So if we(the new generation) were to have it our way,
and if we were to rename the festival,
it would be simple, short and sweet.
Something like...
GhostFest.
And this, could be it's poster.
- Yes, I know I did a great job at editing that.
I say, isn't that much, much more appealing?
Well, let's just hope that our parents and grandparents hate that,
because that would mean that it's probably cool.
Next, we ask ourselves.
Why do we even practice this... festival in the first place?
Let's talk about the pros and the cons, shall we?
I'll start with the cons first, because I feel like it.
Cons
As we all know, Earth is dying.
People are suffering.
Global warming is real.
Yes, that same old, boring "save-the-Earth" crap again.

But think about it.
Think about the amount of carbon dioxiode that is being produced
when the joss sticks and 'hell money' are being burnt.
Carbon Footprint, is what I'm talking about.
Word-of-the-day
Carbon Footprint [car-burn food-print]
-noun
1. a measure of the impact human activities have on the environment, in terms of the amount of green house gases produced, measured in units of carbon dioxide.
2. the shit that we leave behind.
Sure, one family is not a problem.
But every family who practices this tradition?
Big problem.

Alright, let's move on to the next issue.
You see, the government has been really considerate and thoughtful.
The government has done a great job
to ensure racial tolerance among the different races in Singapore.
- Does this look familiar to you?
Yes, that's right.
Our government has been thoughtful enough
to deploy several of these containers around each housing estate.
Most of the people make use of the facilities that have been provided.
But there are always a few morons who just want to be special.
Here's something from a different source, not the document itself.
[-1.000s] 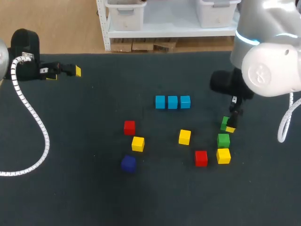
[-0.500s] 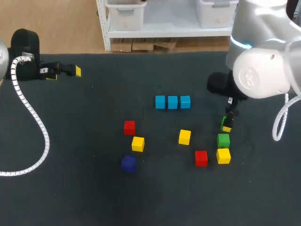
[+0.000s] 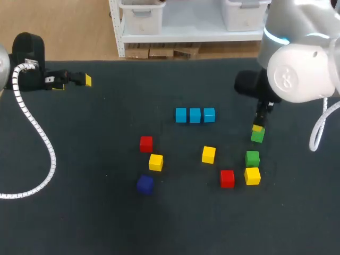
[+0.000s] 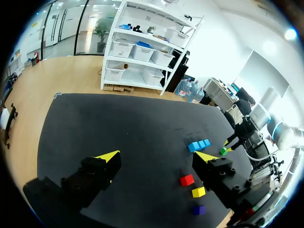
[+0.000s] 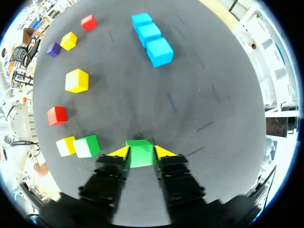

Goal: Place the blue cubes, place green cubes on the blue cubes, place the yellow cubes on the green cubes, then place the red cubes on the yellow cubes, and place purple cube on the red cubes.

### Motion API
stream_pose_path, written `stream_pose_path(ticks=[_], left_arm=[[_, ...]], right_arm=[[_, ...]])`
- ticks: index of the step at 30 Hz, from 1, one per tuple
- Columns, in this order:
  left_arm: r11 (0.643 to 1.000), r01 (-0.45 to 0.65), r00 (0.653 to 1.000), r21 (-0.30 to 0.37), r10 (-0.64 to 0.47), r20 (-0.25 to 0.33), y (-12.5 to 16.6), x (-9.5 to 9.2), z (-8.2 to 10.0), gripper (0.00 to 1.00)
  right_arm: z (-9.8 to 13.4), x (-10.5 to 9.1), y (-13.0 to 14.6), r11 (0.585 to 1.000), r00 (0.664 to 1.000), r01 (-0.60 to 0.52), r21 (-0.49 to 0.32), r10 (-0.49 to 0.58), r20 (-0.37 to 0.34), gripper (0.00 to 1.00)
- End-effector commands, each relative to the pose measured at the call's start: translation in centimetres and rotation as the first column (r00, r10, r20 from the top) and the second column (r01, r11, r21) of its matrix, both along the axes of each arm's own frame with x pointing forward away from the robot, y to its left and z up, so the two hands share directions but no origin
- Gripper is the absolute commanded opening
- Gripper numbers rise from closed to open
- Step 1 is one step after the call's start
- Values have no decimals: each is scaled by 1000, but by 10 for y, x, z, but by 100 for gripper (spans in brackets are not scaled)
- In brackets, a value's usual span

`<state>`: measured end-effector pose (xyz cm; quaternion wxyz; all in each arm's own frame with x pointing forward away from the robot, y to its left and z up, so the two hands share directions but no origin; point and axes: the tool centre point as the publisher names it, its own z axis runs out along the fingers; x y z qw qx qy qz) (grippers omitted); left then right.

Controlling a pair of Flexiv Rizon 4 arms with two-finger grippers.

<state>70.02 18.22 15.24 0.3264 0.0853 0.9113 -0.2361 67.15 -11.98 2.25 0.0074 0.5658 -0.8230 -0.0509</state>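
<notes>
The head camera looks steeply down on the table (image 3: 95,212) from above and behind, with the row of blue cubes (image 3: 195,115) near mid-view. The left wrist camera sits far from that row, facing it low across the table. The right wrist camera hangs close above, looking down past the right end effector (image 5: 141,153). All three views share the row.

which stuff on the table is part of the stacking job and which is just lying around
Job: row of three blue cubes; green cube in the right gripper; second green cube; three yellow cubes; two red cubes; purple cube.
Lying about: white coiled cable.
</notes>
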Motion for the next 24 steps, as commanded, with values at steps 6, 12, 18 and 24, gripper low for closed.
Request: stream_pose_path(ticks=[6, 12, 18, 24], left_arm=[[1000, 7, 1000, -9, -7, 6, 2, 0, -1, 100], [1000, 7, 1000, -9, -7, 6, 2, 0, -1, 100], [1000, 7, 1000, -9, -7, 6, 2, 0, -1, 100], [1000, 7, 1000, -9, -7, 6, 2, 0, -1, 100]], right_arm=[[10, 3, 0, 1000, 1000, -10, -20, 9, -19, 29], [4, -2, -4, 1000, 999, 10, -26, -11, -39, 100], [-4, -9, -3, 999, 998, -17, -29, 15, -62, 100], [-11, -16, -6, 996, 993, -86, -30, 83, -85, 100]])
Tell me, how are we going to walk if the 'hell money' are sprawled all over the pavement?
Pavements are for people, like you and me, to walk on.
It is not a furnace, nor a place to start a bonfire.
Besides, burning 'hell money' on pavements should be considered as vandalism.
The black soot that has been left behind,
after all the 'hell money' has been burnt, leaves unsightly markings on the pavement.
So beware, don't burn your offerings on the pavement.
Unless you want to "offer" a fine.
Pros
Now, this festival does have an impact on our lifestyles, to a certain extent.
Kids stop pissing under those poor tress during the Hungry Ghost Festival.
Teenagers are home early, possibly even before their curfew, during the Hungry Ghost Festival.
The food industy benefits, probably because of the food people are buying to use as offerings, during the Hungry Ghost Festival.
Singapore's economy goes up, and because there's 7% GST, it goes up even higher during the Hungry Ghost Festival.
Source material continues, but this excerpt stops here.